Sejam bem-vindas e bem-vindos,

O grupo de estudos “Diálogos Lyrianos” é um espaço de articulação de reflexões e ações em torno das questões atuais da sociedade brasileira a partir do arcabouço teórico de “O Direito Achado na Rua”.
A concepção de "O Direito Achado na Rua" é fruto da reflexão e da prática de um grupo de intelectuais reunidos no movimento Nova Escola Jurídica Brasileira (NAIR), cujo principal expoente foi o professor Roberto Lyra Filho[1].

A proposta do grupo “Diálogos Lyrianos” e deste blog é manter aberto e permanente o diálogo entre o pensamento do Prof. Roberto Lyra Filho e o pensamento de outros e outras que, como ele, distinguem-se pela sensível preocupação com a emancipação de mulheres e homens.
Esse diálogo é a vocação permanente de “O Direito Achado na Rua”. Para além do espaço de pesquisa acadêmica e institucional propriamente dita, que tem como referência a linha de pesquisa de mesmo nome no Programa de Pós-Graduação da Faculdade de Direito da Universidade de Brasília (UnB), é um espaço aberto e democrático de dinamização das interlocuções de pessoas que buscam criticamente pensar e viver o Direito, sob o signo da libertação de mulheres e homens.
Por fim, as atividades do grupo de estudos são integrantes do processo de constituição e consolidação do pensamento do prof.

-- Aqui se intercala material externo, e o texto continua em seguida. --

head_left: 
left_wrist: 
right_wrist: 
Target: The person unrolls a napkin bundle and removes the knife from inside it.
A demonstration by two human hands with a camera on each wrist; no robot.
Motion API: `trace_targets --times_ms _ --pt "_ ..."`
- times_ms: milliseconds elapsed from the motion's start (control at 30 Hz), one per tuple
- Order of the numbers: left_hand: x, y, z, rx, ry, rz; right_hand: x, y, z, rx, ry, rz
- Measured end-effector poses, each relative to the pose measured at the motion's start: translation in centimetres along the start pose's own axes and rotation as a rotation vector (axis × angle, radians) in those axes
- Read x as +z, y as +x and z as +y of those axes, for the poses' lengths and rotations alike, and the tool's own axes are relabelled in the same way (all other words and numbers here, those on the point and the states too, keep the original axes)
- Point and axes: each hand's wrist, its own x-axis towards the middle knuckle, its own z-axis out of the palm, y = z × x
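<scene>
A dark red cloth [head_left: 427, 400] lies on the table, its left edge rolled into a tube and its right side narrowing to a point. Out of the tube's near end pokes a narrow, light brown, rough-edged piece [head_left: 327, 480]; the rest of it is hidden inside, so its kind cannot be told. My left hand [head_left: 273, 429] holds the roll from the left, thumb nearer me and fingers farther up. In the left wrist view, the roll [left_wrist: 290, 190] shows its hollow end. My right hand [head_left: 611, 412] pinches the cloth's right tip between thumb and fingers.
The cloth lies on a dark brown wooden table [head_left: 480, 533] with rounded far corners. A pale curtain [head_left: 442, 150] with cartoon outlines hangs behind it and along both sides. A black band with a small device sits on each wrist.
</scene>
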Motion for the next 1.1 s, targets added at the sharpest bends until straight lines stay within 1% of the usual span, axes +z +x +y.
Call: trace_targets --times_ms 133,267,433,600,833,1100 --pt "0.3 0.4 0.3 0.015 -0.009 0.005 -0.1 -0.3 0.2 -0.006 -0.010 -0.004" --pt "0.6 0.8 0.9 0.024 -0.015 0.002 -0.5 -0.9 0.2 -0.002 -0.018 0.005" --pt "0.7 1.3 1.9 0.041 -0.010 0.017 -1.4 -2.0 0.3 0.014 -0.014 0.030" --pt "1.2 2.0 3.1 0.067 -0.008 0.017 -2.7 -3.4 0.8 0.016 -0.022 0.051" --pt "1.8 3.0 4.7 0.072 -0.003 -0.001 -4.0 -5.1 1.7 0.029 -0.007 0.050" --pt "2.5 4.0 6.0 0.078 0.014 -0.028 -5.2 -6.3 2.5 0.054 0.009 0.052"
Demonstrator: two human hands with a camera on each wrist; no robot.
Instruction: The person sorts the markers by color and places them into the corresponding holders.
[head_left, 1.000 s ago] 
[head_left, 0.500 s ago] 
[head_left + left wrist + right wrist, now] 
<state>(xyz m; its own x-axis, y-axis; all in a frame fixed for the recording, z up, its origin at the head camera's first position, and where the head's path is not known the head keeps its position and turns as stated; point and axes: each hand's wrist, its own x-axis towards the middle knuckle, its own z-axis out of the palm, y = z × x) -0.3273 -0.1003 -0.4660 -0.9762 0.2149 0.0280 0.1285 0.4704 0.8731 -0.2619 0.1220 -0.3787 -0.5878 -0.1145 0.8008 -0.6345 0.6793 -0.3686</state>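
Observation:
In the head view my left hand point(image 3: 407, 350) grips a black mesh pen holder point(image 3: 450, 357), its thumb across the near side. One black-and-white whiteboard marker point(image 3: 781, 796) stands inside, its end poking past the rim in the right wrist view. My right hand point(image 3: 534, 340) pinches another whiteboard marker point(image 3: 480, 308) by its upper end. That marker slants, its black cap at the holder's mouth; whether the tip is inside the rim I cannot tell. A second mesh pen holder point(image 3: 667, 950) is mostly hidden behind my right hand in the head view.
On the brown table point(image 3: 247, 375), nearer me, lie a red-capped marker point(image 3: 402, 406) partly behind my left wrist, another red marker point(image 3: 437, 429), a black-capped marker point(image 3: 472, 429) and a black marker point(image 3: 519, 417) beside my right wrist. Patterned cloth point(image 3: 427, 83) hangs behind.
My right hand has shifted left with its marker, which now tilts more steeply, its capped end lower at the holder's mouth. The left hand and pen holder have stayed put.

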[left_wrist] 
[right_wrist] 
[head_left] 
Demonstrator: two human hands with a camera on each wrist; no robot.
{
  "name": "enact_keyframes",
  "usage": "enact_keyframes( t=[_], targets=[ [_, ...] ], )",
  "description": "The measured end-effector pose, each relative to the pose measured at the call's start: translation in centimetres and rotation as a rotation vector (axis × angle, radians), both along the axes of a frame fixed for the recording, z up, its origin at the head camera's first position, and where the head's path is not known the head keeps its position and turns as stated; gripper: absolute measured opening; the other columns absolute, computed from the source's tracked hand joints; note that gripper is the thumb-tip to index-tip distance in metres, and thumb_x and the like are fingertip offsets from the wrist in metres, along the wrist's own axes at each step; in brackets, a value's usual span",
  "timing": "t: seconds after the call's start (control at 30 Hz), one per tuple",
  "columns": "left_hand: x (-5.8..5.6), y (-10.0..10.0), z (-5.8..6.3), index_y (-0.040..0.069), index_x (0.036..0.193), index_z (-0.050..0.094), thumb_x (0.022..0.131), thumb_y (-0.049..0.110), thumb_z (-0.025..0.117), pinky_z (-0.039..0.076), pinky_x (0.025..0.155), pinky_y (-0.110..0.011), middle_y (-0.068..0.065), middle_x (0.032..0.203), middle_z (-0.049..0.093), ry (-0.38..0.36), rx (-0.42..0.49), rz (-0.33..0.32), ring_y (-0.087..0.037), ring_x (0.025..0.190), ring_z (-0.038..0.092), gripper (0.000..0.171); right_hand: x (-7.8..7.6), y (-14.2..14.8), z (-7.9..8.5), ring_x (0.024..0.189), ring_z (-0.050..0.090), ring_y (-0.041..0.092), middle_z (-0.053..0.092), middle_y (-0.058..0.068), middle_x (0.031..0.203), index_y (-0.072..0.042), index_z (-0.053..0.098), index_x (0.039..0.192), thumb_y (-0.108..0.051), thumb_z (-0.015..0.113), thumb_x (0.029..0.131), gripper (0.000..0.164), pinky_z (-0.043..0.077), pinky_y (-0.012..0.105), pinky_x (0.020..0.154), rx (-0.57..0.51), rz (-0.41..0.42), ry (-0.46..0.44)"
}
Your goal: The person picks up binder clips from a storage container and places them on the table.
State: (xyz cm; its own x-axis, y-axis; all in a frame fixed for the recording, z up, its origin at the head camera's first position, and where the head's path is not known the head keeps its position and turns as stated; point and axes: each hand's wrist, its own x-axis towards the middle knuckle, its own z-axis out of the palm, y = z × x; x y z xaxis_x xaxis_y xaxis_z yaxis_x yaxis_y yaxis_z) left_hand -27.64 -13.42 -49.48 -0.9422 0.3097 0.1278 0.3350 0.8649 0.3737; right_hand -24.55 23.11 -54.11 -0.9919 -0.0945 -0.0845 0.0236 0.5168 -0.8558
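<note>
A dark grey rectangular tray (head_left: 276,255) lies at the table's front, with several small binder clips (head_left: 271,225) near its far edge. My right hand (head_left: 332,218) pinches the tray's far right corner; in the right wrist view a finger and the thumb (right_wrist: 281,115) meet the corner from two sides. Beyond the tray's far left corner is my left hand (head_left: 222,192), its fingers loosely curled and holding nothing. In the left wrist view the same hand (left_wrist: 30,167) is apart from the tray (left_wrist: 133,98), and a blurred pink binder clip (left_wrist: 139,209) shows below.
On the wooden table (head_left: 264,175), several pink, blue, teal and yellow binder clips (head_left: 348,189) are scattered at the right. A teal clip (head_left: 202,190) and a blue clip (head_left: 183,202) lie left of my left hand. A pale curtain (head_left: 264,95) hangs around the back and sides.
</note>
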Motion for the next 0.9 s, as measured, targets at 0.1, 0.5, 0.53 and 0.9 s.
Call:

Rberto Lyra Filho nas múltiplas leituras que são feitas de sua obra, a partir dos olhos, das práticas e das interlocuções de quem vive o tempo e os dilemas do presente.

Está feito o convite!!!


[1] SOUSA JUNIOR, José Geraldo, Introdução Crítica ao Direito, Série O Direito Achado na Rua, vol. 01, 1993, p. 07)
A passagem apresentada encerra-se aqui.